You may not know this about me but I work for a non-profit organization. I've worked for non-profits pretty much all my university years as well as the two years after graduations.
I love working for non-profits. I love the scrappiness of it - the "I'll bring scissors from home from the office" or the "I'll bake some cookies for this event" or even "don't worry about it, I'll help out with that". I love the thank yous, the pats on the back for hard work, and the feeling of self worth when you see the end results.
The current job I hold is nothing like that. I work for a non-profit (provincial) that helps individuals with intellectual disability. However, because I hold a support staff position, it is made clear to me that my position isn't as important. When I got the job here, I was proud that I was doing a small difference in the world by working for such a good cause. There is no way any staff here makes me feel like what I'm doing makes any difference at all.

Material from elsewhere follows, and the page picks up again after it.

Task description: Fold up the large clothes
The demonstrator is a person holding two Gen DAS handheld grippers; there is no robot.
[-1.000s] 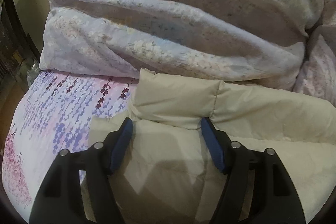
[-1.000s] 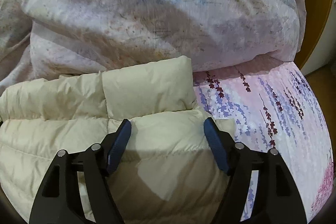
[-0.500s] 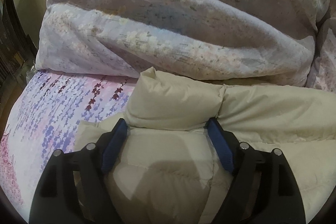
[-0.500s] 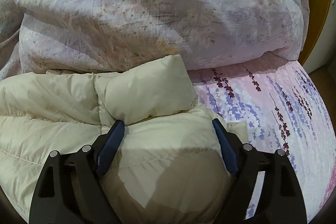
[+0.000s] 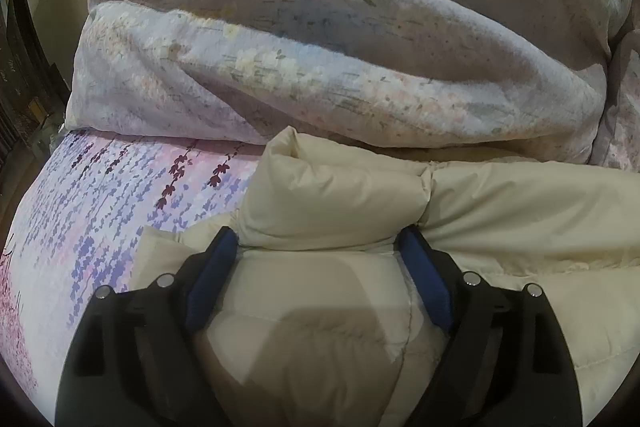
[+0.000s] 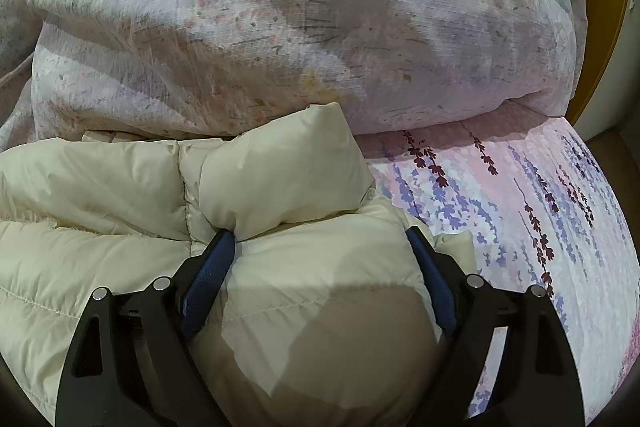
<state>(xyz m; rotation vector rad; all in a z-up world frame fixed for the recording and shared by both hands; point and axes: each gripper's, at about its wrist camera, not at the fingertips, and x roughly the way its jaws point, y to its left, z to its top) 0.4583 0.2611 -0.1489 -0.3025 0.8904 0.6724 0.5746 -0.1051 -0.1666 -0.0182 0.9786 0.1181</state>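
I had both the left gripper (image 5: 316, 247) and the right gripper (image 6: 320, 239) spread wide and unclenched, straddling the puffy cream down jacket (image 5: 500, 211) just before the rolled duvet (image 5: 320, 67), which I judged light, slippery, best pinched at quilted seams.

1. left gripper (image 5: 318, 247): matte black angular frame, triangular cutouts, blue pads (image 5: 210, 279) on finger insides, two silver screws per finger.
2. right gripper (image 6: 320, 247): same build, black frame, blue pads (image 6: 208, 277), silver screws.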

As I'm writing this (yes, at work, bad bad me) I am asked to clean up the board room after the board meeting downstairs. Our own board members are not capable of cleaning up their own dishes after they are being fed like kings by one of the most expensive catering company in town.
I don't understand how a feeling of cooperation and helpfulness isn't happening in a non-profit organization such as ours. Especially given the goal of the organization. We strive to help individuals with intellectual disabilities find homes of their own, jobs, and have the choice of education. But somehow, because I'm only a support staff person, and I don't work with individuals personally, I'm treated as though I'm lower. I'm lower because I assist the executive director (mostly make her coffee, get her water from the cooler downstairs because she is too important for tap water), I'm lower because I'm the one who cleans up after meetings, I'm lower because I'm the only one who runs errands in the office, and lastly, I'm lower because I'm the only one who drops off the mail. I am almost never thanked me for doing something. Mostly because people here this is part of my "job description".
What bothers me the most is that there's a hierarchy here. And I am clearly the lowest one on the ladder. And this is an organization helping to better the lives of individuals with intellectual disabilities on par with ours. My work life isn't on par with the higher up positions in the association.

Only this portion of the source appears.